• **TASK DETAILS**: Output all the records below, word for word.

-----

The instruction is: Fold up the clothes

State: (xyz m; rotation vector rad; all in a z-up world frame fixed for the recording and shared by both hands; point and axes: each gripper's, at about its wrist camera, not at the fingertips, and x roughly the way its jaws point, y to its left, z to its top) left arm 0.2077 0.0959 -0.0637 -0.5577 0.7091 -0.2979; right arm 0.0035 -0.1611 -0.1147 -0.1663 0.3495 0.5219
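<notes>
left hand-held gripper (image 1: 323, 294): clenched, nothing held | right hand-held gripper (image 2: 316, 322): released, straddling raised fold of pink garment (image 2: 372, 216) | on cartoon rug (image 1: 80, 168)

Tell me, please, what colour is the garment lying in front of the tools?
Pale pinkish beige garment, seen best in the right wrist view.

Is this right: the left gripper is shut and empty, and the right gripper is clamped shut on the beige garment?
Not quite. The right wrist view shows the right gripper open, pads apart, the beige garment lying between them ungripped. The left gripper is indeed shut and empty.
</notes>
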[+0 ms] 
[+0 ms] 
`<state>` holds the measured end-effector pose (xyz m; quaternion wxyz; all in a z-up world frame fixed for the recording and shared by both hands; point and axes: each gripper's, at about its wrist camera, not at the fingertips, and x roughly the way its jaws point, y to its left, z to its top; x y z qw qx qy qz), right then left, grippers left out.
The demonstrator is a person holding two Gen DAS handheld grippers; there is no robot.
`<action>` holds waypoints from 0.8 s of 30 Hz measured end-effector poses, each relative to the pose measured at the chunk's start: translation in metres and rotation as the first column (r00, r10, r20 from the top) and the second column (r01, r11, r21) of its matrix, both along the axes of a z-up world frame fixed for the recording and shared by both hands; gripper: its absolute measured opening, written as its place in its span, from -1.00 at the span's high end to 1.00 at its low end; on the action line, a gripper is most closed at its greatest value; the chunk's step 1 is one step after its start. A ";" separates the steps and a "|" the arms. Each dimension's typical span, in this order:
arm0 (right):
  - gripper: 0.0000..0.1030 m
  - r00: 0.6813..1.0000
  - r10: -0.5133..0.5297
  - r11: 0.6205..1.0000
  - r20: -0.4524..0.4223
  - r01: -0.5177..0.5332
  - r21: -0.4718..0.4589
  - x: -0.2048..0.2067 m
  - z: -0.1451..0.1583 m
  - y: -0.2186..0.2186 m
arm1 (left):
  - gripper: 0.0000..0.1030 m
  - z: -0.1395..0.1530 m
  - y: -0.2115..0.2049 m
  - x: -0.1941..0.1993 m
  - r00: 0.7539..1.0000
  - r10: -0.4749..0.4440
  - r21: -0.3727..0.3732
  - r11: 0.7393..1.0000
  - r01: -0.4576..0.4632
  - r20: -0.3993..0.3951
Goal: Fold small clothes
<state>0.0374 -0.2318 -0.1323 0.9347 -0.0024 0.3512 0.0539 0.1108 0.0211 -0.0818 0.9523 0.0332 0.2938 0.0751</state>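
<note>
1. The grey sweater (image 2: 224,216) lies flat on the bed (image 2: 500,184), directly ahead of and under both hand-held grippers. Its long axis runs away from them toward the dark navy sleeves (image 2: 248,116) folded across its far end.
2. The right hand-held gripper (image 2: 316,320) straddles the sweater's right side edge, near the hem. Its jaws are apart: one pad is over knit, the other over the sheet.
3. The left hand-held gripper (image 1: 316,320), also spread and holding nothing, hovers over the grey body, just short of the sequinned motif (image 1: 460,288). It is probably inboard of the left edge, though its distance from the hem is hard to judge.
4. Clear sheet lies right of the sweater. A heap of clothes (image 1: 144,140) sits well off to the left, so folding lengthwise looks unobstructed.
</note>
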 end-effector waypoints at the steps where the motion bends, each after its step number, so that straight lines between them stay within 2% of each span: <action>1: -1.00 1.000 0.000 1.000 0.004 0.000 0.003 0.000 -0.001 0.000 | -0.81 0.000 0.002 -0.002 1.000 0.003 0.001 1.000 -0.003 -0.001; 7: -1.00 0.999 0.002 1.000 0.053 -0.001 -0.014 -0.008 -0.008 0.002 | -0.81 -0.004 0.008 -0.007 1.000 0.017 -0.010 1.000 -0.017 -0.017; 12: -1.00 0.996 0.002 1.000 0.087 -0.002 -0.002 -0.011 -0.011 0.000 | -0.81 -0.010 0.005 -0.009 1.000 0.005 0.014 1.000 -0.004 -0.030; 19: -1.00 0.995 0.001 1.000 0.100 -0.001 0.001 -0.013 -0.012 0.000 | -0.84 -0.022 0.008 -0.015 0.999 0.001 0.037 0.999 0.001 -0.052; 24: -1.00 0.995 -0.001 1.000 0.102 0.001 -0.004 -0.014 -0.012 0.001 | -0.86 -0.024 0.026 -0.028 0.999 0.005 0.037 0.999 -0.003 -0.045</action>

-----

• **SOLUTION BELOW**:
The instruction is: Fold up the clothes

State: (xyz m; rotation vector rad; all in a z-up world frame fixed for the recording and shared by both hands; point and axes: each gripper's, at about its wrist camera, not at the fingertips, and x roughly the way its jaws point, y to its left, z to its top) left arm 0.2077 0.0959 -0.0637 -0.5577 0.7091 -0.2979; right arm 0.0035 -0.1611 -0.1147 -0.1663 0.3495 0.5219
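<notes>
left hand-held gripper (image 1: 323, 294): clenched, nothing held | right hand-held gripper (image 2: 316, 322): released, straddling raised fold of pink garment (image 2: 372, 216) | on cartoon rug (image 1: 80, 168)

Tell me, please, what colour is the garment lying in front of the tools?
Pale pinkish beige garment, seen best in the right wrist view.

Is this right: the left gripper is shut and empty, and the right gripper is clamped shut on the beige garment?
Not quite. The right wrist view shows the right gripper open, pads apart, the beige garment lying between them ungripped. The left gripper is indeed shut and empty.
</notes>
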[+0 ms] 
[+0 ms] 
`<state>` holds the measured end-effector pose (xyz m; quaternion wxyz; all in a z-up world frame fixed for the recording and shared by both hands; point and axes: each gripper's, at about its wrist camera, not at the fingertips, and x roughly the way its jaws point, y to its left, z to its top; x y z qw qx qy qz), right then left, grippers left out.
The demonstrator is a person holding two Gen DAS handheld grippers; there is no robot.
`<action>` holds waypoints from 0.8 s of 30 Hz measured end-effector poses, each relative to the pose measured at the chunk's start: translation in metres and rotation as the first column (r00, r10, r20 from the top) and the second column (r01, r11, r21) of its matrix, both along the axes of a z-up world frame fixed for the recording and shared by both hands; gripper: its absolute measured opening, written as its place in its span, from -1.00 at the span's high end to 1.00 at its low end; on the action line, a gripper is most closed at its greatest value; the chunk's step 1 is one step after its start. A ";" separates the steps and a "|" the arms. Each dimension's typical span, in this order:
arm0 (right):
  - gripper: 0.0000..0.1030 m
  - r00: 0.6813..1.0000
  - r10: -0.5133..0.5297
  - r11: 0.6205..1.0000
  - r20: -0.4524..0.4223
  - r01: -0.5177..0.5332
  - r21: -0.4718..0.4589
  - x: -0.2048..0.2067 m
  - z: -0.1451..0.1583 m
  - y: -0.2186..0.2186 m
arm1 (left):
  - gripper: 0.0000..0.1030 m
  - z: -0.1395..0.1530 m
  - y: -0.2115..0.2049 m
  - x: -0.1941..0.1993 m
  - r00: 0.7539..1.0000
  - r10: -0.4749..0.4440
  - r21: -0.3727..0.3732
  - r11: 0.7393..1.0000
  - r01: -0.4576..0.4632
  - r20: -0.3993..0.3951
Goal: Fold small clothes
<state>0.0374 -0.2318 -0.1323 0.9347 -0.0024 0.3512 0.0539 0.1108 0.0211 -0.0818 0.9523 0.0332 0.2938 0.0751</state>
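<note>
1. The grey sweater (image 2: 224,216) lies flat on the bed (image 2: 500,184), directly ahead of and under both hand-held grippers. Its long axis runs away from them toward the dark navy sleeves (image 2: 248,116) folded across its far end.
2. The right hand-held gripper (image 2: 316,320) straddles the sweater's right side edge, near the hem. Its jaws are apart: one pad is over knit, the other over the sheet.
3. The left hand-held gripper (image 1: 316,320), also spread and holding nothing, hovers over the grey body, just short of the sequinned motif (image 1: 460,288). It is probably inboard of the left edge, though its distance from the hem is hard to judge.
4. Clear sheet lies right of the sweater. A heap of clothes (image 1: 144,140) sits well off to the left, so folding lengthwise looks unobstructed.
</note>
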 end-effector waypoints at the steps where the motion bends, each after its step number, so that straight lines between them stay within 2% of each span: <action>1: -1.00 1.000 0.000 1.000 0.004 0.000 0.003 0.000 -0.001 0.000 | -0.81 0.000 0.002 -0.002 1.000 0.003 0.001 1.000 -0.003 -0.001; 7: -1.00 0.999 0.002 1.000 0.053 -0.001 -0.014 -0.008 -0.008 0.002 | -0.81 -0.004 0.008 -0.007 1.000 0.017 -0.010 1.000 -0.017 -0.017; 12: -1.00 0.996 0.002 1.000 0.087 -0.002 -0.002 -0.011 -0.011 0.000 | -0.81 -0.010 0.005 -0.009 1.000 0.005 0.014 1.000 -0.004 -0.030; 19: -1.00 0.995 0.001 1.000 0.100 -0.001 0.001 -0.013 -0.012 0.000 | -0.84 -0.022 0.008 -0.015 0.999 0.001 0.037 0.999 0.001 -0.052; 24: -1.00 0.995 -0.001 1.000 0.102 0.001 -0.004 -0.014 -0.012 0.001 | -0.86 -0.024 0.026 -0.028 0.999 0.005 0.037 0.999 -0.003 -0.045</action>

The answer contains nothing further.